= Beginning of Section =

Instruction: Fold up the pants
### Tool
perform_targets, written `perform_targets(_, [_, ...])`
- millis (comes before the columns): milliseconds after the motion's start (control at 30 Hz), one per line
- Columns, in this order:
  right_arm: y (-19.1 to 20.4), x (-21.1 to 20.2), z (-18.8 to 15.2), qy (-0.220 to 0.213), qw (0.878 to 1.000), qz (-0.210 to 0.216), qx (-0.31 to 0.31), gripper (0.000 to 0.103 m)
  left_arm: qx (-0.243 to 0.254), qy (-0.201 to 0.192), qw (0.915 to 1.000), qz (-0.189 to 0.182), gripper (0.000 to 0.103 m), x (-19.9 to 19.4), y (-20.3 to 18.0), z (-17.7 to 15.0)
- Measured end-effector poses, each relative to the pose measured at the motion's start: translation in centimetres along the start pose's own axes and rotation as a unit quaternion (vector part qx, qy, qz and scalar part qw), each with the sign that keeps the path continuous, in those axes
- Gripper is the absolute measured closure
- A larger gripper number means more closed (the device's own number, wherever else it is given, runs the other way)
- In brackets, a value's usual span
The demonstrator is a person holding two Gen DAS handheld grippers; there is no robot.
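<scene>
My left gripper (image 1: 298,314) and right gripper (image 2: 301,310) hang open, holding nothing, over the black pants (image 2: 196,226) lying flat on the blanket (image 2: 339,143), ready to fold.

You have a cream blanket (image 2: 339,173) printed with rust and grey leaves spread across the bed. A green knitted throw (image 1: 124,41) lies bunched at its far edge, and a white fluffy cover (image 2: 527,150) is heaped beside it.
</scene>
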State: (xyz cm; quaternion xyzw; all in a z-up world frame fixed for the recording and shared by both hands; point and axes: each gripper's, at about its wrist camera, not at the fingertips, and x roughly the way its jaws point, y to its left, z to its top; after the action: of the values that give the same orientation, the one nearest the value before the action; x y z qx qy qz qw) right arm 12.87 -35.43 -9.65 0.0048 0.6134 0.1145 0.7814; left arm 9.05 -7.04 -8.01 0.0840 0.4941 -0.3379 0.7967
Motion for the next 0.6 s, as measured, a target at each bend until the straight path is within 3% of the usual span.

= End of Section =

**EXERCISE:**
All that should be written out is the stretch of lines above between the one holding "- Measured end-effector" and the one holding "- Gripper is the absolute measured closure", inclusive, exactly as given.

**RESULT BELOW:**
- Measured end-effector poses, each relative to the pose measured at the motion's start: translation in centimetres along the start pose's own axes and rotation as a unit quaternion (vector part qx, qy, qz and scalar part qw), each with the sign that keeps the path continuous, in those axes
- Gripper is the absolute measured closure

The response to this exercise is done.